_Task description_
Look through the data below and, wherever a line carries the word "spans", please copy that line.

Data for review: Begin

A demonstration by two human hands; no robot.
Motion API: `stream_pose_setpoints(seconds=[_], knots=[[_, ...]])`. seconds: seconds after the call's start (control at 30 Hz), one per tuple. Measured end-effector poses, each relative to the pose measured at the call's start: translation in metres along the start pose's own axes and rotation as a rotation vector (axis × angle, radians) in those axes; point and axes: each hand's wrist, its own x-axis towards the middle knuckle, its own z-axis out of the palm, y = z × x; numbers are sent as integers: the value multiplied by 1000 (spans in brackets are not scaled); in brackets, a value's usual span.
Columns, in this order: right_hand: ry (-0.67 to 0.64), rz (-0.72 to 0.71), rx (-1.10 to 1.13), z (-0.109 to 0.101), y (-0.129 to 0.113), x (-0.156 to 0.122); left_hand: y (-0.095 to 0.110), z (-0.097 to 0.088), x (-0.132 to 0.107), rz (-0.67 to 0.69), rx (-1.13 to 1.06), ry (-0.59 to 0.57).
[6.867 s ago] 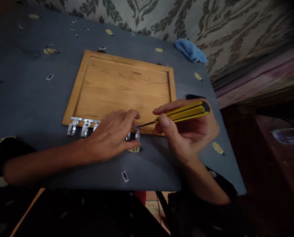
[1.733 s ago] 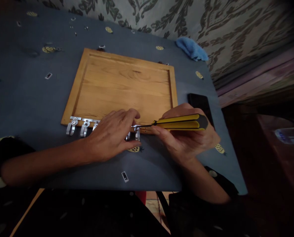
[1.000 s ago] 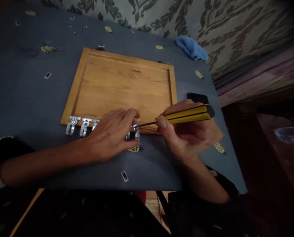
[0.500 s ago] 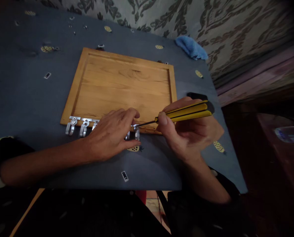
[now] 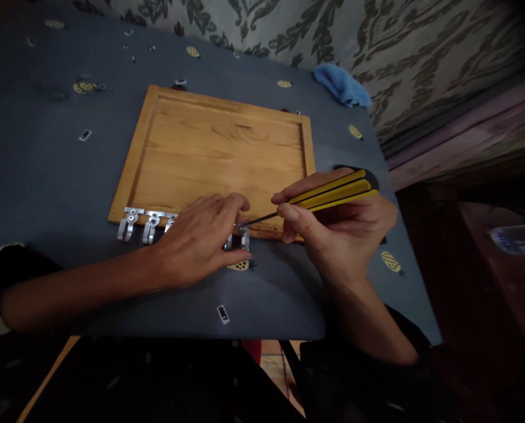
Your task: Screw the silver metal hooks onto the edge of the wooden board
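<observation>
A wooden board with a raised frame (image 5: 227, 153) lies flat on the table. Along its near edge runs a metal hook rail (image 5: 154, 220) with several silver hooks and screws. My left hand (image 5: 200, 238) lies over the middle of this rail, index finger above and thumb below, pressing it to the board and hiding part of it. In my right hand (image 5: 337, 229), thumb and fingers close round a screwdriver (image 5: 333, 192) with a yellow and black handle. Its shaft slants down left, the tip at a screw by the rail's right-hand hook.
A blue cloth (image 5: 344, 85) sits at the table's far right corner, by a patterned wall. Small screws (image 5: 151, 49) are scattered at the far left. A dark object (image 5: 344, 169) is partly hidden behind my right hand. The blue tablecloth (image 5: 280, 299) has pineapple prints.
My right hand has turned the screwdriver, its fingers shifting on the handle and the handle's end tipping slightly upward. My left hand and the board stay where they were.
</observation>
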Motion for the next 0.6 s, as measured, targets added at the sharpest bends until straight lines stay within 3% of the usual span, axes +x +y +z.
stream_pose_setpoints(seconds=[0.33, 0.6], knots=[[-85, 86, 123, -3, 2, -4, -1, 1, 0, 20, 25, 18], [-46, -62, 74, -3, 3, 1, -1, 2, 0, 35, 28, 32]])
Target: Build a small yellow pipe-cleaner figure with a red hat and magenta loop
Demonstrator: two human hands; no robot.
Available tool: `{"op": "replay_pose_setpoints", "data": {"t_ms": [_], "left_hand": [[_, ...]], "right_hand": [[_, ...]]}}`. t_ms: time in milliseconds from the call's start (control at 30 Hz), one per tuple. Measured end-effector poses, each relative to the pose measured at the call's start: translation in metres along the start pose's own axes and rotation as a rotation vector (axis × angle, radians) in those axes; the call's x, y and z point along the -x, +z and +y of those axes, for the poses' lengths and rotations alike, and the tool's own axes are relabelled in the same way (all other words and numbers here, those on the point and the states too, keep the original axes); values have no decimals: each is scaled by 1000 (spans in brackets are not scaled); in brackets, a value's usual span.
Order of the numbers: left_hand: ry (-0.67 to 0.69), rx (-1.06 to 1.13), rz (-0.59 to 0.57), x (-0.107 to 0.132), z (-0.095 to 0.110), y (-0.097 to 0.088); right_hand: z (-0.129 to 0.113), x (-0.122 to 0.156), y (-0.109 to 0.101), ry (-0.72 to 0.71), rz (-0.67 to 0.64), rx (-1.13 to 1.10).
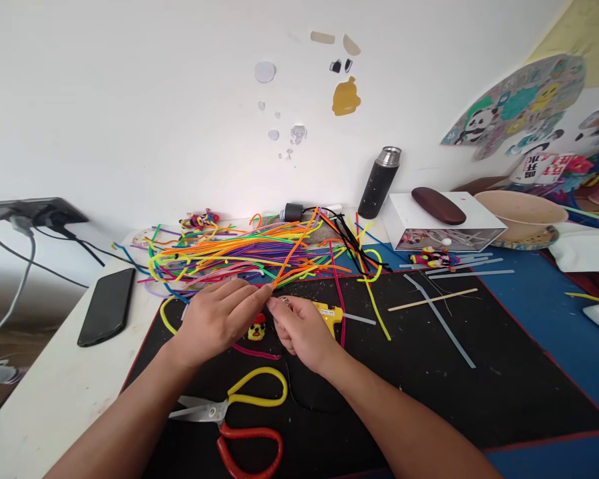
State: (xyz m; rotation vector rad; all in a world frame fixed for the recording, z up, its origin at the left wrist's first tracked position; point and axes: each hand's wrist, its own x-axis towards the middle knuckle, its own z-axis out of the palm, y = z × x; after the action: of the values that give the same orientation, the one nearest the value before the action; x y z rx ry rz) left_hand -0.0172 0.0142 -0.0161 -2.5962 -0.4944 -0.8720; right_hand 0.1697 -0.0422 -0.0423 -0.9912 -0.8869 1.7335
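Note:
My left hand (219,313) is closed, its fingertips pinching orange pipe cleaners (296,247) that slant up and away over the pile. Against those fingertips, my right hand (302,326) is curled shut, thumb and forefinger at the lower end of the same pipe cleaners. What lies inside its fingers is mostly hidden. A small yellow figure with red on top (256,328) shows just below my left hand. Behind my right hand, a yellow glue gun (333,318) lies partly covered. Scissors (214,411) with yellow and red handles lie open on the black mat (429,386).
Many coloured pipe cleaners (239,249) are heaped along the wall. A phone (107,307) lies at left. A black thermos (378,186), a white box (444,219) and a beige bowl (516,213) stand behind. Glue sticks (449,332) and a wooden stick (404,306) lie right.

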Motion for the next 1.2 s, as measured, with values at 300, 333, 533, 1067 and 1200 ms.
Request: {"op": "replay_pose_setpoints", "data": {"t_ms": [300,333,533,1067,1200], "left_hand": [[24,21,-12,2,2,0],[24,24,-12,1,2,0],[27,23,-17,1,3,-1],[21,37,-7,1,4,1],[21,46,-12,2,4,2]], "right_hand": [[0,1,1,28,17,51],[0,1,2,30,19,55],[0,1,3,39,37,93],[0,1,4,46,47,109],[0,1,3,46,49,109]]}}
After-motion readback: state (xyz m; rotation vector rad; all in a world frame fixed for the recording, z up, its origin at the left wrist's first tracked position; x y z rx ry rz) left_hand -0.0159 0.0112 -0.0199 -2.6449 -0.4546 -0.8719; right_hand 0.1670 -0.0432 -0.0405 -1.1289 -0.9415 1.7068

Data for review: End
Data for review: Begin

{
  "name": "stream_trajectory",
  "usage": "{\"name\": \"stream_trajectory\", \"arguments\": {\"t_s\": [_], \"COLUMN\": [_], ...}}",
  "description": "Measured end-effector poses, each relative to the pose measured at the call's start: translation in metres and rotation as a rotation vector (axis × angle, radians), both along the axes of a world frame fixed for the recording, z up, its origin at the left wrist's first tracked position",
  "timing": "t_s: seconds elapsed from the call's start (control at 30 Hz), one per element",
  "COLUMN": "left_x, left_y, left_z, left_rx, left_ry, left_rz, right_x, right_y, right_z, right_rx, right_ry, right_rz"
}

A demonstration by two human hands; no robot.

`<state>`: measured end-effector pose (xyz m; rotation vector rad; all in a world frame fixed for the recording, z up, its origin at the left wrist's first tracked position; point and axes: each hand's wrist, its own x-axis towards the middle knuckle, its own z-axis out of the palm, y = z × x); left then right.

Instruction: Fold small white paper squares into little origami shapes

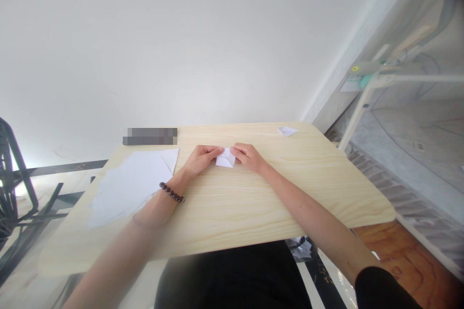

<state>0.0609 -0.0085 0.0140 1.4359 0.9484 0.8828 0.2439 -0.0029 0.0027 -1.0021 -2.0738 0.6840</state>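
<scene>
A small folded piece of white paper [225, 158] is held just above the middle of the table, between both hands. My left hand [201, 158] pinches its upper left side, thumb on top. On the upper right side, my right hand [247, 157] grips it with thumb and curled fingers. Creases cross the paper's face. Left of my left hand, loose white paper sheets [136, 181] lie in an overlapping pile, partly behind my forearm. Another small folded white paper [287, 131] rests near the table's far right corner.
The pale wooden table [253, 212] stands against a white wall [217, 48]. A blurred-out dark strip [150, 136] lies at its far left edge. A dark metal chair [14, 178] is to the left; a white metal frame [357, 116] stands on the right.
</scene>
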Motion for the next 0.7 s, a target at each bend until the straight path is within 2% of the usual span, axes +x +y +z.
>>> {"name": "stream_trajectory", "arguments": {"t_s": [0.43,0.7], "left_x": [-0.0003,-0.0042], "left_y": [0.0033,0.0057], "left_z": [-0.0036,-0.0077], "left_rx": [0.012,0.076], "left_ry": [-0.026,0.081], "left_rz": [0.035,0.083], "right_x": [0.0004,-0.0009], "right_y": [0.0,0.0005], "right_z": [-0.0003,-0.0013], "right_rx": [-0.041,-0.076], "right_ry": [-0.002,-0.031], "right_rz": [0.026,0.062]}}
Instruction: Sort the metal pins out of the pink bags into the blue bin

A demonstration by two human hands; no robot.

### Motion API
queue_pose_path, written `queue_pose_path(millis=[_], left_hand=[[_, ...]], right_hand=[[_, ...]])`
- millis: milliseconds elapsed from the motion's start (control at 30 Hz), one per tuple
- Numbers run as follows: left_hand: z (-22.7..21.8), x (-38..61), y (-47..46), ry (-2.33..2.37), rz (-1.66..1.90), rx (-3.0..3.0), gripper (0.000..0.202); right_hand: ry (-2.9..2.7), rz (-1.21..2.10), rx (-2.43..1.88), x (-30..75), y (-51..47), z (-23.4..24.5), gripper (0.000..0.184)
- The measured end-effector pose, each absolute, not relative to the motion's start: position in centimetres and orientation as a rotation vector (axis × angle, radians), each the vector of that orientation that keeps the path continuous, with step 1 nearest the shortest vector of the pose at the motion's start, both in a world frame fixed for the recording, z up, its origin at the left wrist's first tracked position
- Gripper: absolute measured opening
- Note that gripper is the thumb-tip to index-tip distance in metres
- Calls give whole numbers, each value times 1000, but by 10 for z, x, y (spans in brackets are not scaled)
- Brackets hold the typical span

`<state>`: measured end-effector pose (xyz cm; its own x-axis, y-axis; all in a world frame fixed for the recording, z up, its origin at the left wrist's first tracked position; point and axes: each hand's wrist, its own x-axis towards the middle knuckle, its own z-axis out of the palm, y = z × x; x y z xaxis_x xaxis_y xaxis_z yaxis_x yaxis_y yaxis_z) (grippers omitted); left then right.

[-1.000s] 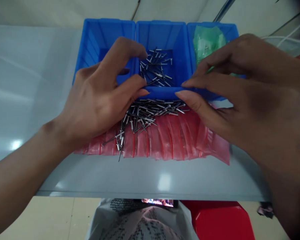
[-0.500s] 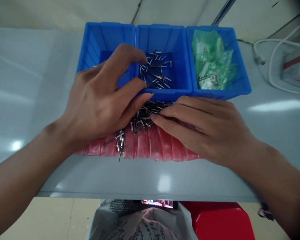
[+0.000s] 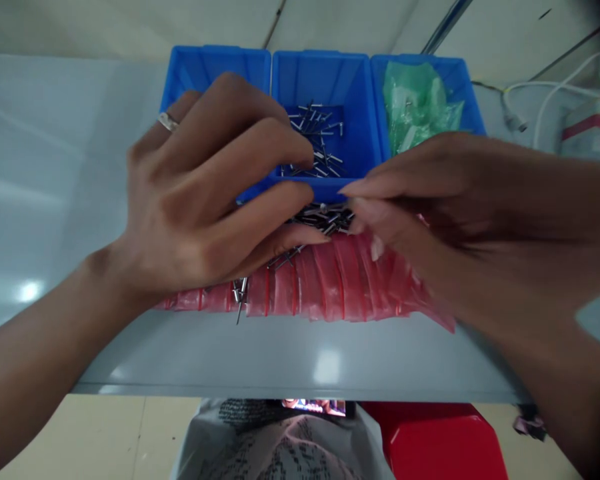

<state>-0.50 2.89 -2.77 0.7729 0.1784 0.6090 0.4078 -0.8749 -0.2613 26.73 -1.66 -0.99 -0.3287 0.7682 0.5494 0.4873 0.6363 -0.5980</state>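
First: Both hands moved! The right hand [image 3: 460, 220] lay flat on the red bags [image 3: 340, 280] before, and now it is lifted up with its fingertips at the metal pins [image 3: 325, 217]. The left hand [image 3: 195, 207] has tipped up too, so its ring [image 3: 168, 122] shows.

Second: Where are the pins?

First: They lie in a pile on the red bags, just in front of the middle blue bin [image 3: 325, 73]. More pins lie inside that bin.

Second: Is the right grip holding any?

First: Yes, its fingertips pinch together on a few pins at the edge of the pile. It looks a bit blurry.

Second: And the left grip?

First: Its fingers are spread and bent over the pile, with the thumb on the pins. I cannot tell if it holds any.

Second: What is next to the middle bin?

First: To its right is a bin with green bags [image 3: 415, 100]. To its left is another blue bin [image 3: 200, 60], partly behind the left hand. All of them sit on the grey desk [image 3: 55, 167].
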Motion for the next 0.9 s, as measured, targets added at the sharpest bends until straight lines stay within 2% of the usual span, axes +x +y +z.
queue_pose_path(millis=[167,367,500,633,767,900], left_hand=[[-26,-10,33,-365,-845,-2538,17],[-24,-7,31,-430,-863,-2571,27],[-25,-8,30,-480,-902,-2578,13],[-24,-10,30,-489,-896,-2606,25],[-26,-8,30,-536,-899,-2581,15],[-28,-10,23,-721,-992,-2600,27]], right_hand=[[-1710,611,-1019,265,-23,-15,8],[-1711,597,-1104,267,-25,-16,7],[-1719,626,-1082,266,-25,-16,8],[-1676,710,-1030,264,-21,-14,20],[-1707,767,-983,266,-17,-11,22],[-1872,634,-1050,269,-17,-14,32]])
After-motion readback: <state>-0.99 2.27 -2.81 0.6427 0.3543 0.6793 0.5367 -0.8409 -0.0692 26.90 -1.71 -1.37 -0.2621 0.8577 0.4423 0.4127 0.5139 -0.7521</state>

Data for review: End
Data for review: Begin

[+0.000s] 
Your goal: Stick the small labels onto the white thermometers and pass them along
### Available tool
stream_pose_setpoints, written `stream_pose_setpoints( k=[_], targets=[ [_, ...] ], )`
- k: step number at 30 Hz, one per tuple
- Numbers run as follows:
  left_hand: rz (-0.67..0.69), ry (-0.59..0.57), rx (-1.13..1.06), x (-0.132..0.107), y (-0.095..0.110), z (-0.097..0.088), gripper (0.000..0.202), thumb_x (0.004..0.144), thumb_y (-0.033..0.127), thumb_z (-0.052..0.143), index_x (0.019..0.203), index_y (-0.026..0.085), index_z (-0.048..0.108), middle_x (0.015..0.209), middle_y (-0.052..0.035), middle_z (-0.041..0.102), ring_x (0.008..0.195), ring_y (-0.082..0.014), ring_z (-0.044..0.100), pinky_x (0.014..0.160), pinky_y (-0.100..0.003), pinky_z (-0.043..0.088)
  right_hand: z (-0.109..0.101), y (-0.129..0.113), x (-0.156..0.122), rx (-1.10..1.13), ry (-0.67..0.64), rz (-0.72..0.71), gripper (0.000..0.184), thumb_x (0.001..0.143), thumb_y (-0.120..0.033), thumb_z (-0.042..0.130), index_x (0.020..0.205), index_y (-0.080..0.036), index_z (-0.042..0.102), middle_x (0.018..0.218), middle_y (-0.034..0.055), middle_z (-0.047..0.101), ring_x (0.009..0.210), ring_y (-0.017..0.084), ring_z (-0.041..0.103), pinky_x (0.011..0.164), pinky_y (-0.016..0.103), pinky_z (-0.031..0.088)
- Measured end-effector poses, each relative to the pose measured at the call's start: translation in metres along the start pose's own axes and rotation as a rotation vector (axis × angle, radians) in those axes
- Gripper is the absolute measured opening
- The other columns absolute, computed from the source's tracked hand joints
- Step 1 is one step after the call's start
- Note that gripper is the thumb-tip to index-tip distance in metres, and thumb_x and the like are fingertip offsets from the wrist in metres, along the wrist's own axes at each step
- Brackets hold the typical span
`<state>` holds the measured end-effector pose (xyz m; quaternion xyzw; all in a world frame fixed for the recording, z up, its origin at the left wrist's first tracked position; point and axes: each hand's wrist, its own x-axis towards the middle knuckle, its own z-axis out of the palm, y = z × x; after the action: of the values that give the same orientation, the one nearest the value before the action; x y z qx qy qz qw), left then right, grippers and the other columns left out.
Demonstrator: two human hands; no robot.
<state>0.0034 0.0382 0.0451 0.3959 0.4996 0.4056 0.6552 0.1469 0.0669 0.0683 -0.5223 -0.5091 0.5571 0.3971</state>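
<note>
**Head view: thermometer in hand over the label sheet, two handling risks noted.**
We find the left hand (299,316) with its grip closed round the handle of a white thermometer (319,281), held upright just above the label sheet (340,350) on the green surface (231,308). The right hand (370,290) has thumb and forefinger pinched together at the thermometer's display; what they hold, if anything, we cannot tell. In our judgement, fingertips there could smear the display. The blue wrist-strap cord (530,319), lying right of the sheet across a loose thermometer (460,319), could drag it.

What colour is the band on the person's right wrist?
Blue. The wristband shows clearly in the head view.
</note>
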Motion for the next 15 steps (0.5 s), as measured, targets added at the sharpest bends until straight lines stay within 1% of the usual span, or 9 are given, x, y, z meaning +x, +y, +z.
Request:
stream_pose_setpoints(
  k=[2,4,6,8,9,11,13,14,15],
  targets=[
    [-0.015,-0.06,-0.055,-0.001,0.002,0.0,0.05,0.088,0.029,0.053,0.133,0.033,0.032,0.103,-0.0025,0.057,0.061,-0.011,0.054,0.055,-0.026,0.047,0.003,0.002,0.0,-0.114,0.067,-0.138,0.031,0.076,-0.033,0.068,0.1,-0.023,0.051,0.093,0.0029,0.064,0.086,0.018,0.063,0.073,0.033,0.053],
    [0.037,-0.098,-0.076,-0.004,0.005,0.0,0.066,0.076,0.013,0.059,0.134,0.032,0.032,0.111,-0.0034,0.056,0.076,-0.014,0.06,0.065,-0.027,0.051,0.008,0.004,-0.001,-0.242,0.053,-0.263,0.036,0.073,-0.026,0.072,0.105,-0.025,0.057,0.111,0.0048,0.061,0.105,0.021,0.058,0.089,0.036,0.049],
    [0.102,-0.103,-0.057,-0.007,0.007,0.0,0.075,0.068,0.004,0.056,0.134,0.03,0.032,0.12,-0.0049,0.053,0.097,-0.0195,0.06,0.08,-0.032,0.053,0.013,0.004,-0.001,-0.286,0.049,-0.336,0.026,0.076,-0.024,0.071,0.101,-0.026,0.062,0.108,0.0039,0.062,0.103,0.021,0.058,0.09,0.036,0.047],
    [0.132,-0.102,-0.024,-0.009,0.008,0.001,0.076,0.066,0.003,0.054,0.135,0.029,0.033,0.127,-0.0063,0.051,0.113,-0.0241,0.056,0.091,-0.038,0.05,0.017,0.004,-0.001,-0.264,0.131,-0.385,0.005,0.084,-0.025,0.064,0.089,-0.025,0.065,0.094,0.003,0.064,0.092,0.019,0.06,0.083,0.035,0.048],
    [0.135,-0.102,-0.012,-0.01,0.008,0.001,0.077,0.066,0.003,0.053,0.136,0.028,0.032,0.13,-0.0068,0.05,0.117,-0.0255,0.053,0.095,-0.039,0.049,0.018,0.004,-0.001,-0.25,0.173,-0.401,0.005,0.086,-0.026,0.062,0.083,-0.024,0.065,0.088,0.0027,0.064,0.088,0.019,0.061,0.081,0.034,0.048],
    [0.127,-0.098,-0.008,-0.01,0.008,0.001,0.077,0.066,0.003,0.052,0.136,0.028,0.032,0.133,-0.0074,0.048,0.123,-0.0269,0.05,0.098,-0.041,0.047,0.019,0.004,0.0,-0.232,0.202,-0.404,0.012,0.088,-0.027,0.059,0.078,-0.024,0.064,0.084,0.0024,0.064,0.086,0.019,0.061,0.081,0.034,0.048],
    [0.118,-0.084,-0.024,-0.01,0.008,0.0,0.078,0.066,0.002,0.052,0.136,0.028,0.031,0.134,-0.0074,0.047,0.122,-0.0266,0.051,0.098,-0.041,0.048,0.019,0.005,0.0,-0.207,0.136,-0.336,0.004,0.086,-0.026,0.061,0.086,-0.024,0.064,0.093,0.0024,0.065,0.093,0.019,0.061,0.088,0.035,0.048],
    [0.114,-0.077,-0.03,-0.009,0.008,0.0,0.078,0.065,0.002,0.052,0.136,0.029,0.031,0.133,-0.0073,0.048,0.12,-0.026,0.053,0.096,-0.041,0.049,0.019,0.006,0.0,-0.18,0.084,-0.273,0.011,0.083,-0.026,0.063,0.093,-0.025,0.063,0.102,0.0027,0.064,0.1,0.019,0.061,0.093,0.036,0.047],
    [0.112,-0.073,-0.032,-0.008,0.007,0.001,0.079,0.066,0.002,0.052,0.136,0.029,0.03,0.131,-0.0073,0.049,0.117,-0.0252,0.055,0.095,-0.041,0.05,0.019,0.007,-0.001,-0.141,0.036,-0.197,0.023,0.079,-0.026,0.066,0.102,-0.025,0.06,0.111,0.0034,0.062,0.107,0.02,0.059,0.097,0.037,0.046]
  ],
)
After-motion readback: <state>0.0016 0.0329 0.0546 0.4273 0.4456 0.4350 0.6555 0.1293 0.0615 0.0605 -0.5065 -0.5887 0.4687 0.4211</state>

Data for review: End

_Expected output_
Motion API: `stream_pose_setpoints(seconds=[_], knots=[[_, ...]])`. seconds: seconds after the call's start (control at 30 Hz), one per tuple. Measured end-effector poses, each relative to the pose measured at the call's start: translation in metres along the start pose's own axes and rotation as a rotation vector (axis × angle, radians) in those axes; point and axes: each hand's wrist, its own x-axis towards the middle knuckle, its own z-axis out of the palm, y = z × x; numbers are sent as integers: the value multiplied by 1000 (spans in brackets are not scaled); in brackets, a value's usual span.
Available tool: `{"op": "replay_pose_setpoints", "data": {"t_ms": [_], "left_hand": [[_, ...]], "right_hand": [[_, ...]]}}`. t_ms: time in milliseconds from the call's start (control at 30 Hz), one per tuple. Measured end-effector poses, each relative to the pose measured at the call's start: translation in metres along the start pose's own axes and rotation as a rotation vector (axis × angle, radians) in those axes; the call's x, y and z point along the -x, +z and +y of those axes, for the poses' lengths and rotations alike, and the tool's own axes are relabelled in the same way (all other words and numbers here, those on the point and the states too, keep the original axes); values have no decimals: each is scaled by 1000 (spans in brackets are not scaled); in brackets, a value's usual span.
- Calls give whole numbers, each value times 1000, but by 10 for z, x, y (spans in brackets are not scaled)

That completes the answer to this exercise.